Chapter 5.1

Chapter 5.1: Data Engineering & Pipelines

Build production-grade data pipelines with correctness, freshness, and trust as core requirements

Data Engineering & Pipelines

The one-line mental model

Data pipelines are production software systems whose “correctness” includes freshness, completeness, and trust—not just successful job runs.


1) The Data Engineering Lifecycle (cradle → grave)

Think of every pipeline as moving through these stages:

  1. Generation (source systems)
  2. Storage (raw + curated)
  3. Ingestion (batch/stream/CDC)
  4. Transformation (ETL/ELT, modeling, featurization)
  5. Serving (BI/ML/ops consumers)

Heuristic: Most outages happen at the interfaces between stages (schema, time semantics, ownership), not inside the compute engine.


2) Requirements-first: the “Why before How” checklist

Before picking tools, lock these down:

  • Consumers + SLA: who uses it? p95 freshness? uptime?
  • Latency need: batch vs micro-batch vs streaming
  • Correctness model: event-time vs processing-time semantics
  • Data volume & skew: peaks, growth, partitions
  • Failure tolerance: RTO/RPO, replay needs
  • Security: PII classes, access boundaries, retention/deletion

Rule: if you don’t have SLAs and “time semantics,” you will ship a pipeline that “runs” but produces wrong answers.


3) Choose ingestion pattern (Batch vs CDC vs Stream)

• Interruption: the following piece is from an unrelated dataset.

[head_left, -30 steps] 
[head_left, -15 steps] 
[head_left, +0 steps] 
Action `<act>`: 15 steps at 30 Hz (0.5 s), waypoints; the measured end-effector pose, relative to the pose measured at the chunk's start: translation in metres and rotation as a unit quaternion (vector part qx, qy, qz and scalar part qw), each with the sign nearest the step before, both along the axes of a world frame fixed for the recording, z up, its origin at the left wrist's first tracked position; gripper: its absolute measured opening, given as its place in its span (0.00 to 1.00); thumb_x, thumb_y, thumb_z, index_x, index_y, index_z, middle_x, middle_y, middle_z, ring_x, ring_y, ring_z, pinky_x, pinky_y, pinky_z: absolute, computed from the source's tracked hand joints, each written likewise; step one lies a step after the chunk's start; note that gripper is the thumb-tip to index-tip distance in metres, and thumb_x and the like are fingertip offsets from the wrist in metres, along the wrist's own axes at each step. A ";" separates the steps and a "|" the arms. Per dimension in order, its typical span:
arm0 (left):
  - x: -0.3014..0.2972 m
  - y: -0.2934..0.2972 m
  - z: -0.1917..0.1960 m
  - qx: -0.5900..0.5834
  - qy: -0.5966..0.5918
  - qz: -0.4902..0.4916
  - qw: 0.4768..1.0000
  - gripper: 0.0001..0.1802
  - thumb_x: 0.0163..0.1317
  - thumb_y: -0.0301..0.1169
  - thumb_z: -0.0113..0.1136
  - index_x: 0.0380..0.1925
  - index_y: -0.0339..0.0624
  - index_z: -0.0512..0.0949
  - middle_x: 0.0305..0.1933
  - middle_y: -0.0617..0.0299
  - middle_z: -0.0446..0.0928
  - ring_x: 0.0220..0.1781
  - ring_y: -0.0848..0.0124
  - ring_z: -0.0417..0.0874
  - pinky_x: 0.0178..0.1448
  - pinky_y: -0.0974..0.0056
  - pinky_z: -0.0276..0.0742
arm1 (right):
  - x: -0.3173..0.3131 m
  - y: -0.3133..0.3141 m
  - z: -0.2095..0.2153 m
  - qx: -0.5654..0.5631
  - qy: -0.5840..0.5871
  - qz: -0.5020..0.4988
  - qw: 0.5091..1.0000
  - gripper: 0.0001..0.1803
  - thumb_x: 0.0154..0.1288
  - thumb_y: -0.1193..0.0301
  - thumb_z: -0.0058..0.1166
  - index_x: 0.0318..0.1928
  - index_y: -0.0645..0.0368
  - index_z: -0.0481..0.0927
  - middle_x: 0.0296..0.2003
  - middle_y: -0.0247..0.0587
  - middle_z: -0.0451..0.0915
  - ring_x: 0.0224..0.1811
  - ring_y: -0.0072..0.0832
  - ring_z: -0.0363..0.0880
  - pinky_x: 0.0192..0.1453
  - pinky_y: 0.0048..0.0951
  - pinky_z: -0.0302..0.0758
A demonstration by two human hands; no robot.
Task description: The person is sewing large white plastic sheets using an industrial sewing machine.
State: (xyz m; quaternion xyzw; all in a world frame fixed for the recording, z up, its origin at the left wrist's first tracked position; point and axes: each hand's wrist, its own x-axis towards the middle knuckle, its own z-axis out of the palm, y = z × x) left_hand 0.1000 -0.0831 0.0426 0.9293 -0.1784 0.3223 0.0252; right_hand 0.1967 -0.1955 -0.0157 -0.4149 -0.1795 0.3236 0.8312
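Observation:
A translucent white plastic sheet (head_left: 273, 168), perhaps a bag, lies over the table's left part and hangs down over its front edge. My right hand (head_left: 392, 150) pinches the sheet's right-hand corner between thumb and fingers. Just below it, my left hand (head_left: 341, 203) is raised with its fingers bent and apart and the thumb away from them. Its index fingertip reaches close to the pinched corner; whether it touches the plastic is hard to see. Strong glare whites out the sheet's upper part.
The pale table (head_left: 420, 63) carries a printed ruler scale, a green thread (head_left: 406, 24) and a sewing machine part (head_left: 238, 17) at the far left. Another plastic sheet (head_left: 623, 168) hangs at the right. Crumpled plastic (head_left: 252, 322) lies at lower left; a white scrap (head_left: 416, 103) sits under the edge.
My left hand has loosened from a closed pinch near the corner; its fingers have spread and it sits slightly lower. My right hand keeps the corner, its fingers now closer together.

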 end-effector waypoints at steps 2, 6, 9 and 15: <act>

Pattern When to use Strengths Traps
Batch daily/hourly OK simplest ops late data/backfills painful
CDC need DB changes reliably accurate change capture schema evolution + ordering
Streaming near-real-time features/dashboards freshness idempotency, late events, observability burden

Push vs Pull

  • Pull (crawlers, polling): quick bootstrap, but brittle at scale.
  • Push (events/metadata): fresher, scalable, requires producer discipline.

Default: hybrid: pull to bootstrap, push for steady-state.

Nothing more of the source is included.